Running hands down is one of my favorite types of cardio workouts that I implement into my fitness routine. It’s fabulous for circulation, strengthening muscles and heart health. All theseare very important to me, because let’s face it, I am one big walking heart. However, like many wonderful things in life, just because it’s good for you doesn’t mean it’s easy to implement running into your everyday fitness routine. I had always found running a struggle and difficult until I learned from my former supervisor who was an avid runner, how to run the proper way, that can make it enjoyable. Call me a health nerd, but now I get a little, well I shouldn’t say a little, a HUGE thrill out of lacing up my sneakers and stepping outside for a long run soaking in the sunshine and feeling the cool breeze against my face. So, when I noticed that many of you have been hesitant about running, I thought maybe it’s time I write a short article about how I learned to love running. I did some research on my own by asking my former supervisor, pondered back on my days as a beginner, and put it all together to make it a simple and easy read for you.

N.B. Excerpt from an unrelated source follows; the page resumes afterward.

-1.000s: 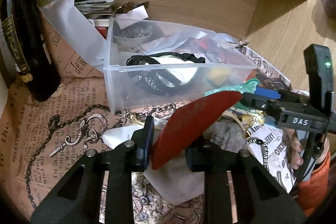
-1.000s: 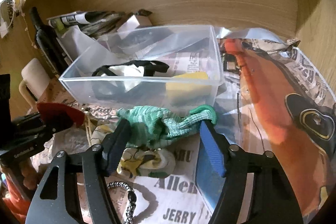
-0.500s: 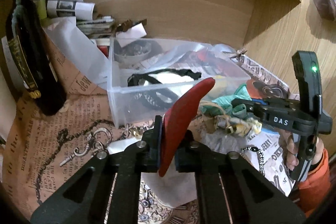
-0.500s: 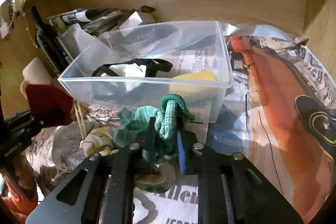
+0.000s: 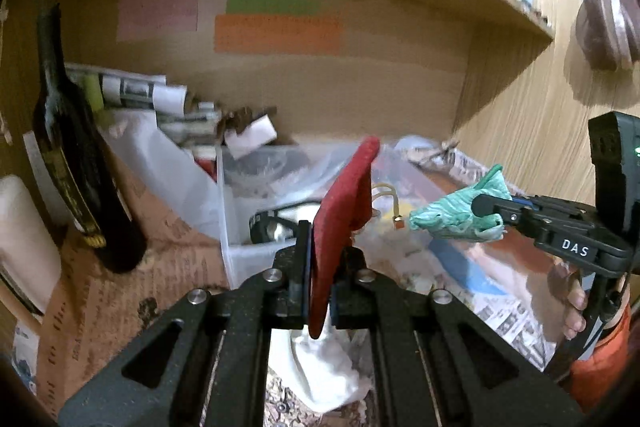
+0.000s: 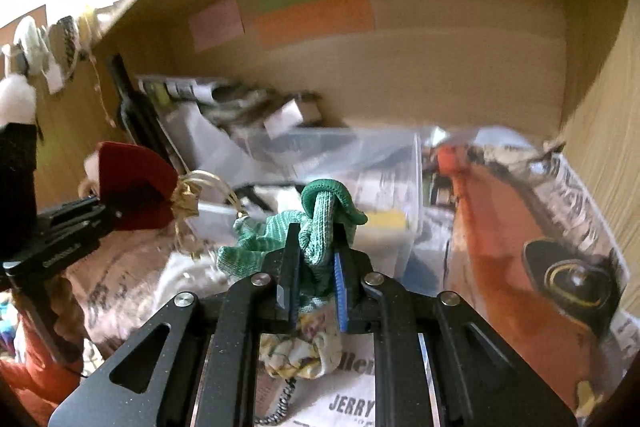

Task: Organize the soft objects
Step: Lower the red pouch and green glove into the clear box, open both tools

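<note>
The left gripper [image 5: 320, 267] is shown clamped on a red felt piece [image 5: 344, 211], and the right gripper [image 6: 316, 267] clamped on a bunched green knit cloth [image 6: 320, 227]; both items are held clear of the paper-covered surface, in front of the clear plastic bin [image 6: 404, 227]. A thin gold cord [image 6: 212, 183] is seen trailing from the red piece and may be snagged on the bin rim. The green cloth is pinched by a fold only and may slip free.
</note>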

Here are my tips on how I learned to enjoy running..
If you are someone who is in the contemplation stage and thinking about taking up a new hobby such as running, I will be brutally honest with you, that it won’t be easy at first. Nothing ever is, until you master the skill. Itdefinitely won’t be easy if you don’t learn how to run with proper form. What my former supervisor would always tell me “master the basics.” Start by going on walks or hikes, and continue to increase the distance until you feel comfortable walking at brisk pace for 45 minutes. Another great way to build your cardiovascular endurance is biking or going on the elliptical at the gym. It’s a great way to get your body in shape before you try running. A dear friend of mine has a routine for training for her marathon before she pounds the pavement. She walks, hikes and goes on the elliptical a month before she begins to run.
Once you are comfortable enough to go on a run, the most crucial thing to remember is your gate. Take each step with the BALLS of your feet, not your heels. This will lessen the impact on your joints, and injuries won’t creep up later on.
If you’ve never run or exercised before and you try going for 2-3 miles for your first time, I can almost be certain that you will not enjoy your experience (and probably have a lot of discomfort the following day). I would suggest you to take smaller steps towards your end goalof being a runner. What I mean by taking smaller steps, try utilizing the “Couch to 5K” app which will provide you with a routine that will get you to the pace and distance you want. Or, hire me to be your personal trainer. Do what your body feels comfortable with. Start off slow and gradually work your way up to longer distances with an increase pace. Don’t be silly, take your time.
Not only is running one of my favorite activities to do, but running with goodmusic playlist can change how you feel about running. If you like workout music, creating an assortment of music can make a difference between hating your running experience to absolutely loving it. I choose songs that are positiveand have a good steady fast beat because they keep me motivated and pumped.
Running indoors is not one of my favoriterunning routines, but if I have to I will. I do find that running outside makes it so much easier and enjoyable. I am able to breathe the clean air, view the beautiful landscape and meet people along the way. I also lose track of time and with so many distractions, it makes my run go a lot faster.
One of my love/hate challenges while I run, is running hills. Hills are a challenge, but provide you with a great workout. What I suggest for a beginner is to start off on flat route that loops back to your starting point. This will help you stay motivated throughout your running adventure, because you have to keep going and no turning back.After you master a good running profile, build up endurance and speed then try running hills intermittence with flat surface running.
I’ve come to realize that I didn’t enjoy running until I understood the benefits and the good it was doing for me, mentally, physically and emotionally. What does running do you might ask? Running allows your blood to circulate throughout your body and brain, strengthens your heart (one of my favorite organs), it also releases endorphins (the feel good natural drug), helps you sweat out those nasty built up toxins, and also builds strong leg and abdominal muscles. Once I was able to understand that running did all of those wonderful things for my body, I started to become a running addict.
Running is an excellent exercise and I have learned to love everything about it, but I do know that everyone is different. I have had my days when the last thing I wanted to do on after teaching 3 fitness classes in one day, or working all day is to go for a run. Instead I do gentle exercises like yoga, pilates or go for a walk. If you find that running isn’t for you, try out other workout classes and see what you like, just make sure you incorporate some kind ofexercise activity into your lifestyle that keeps you active and healthy. A cardio exercise that gets your heart rate up for 20-30 minutes a day a goal you should aim for.
To keep exercising interesting and to give different parts of your body a workout try to do different types of exercise each week. A weekly exercise routine such as walking , hiking, bike riding , as well as running will help make exercise a fun part of your life style instead of it just being an exercise routine.
I know you’ll make the best decision for yourself! Let me know if you need any motivation, advice, or suggestions on where to start. I am here for you and will not let you fail. I want to see those wings carry you on your journey towards a happier, healthier life.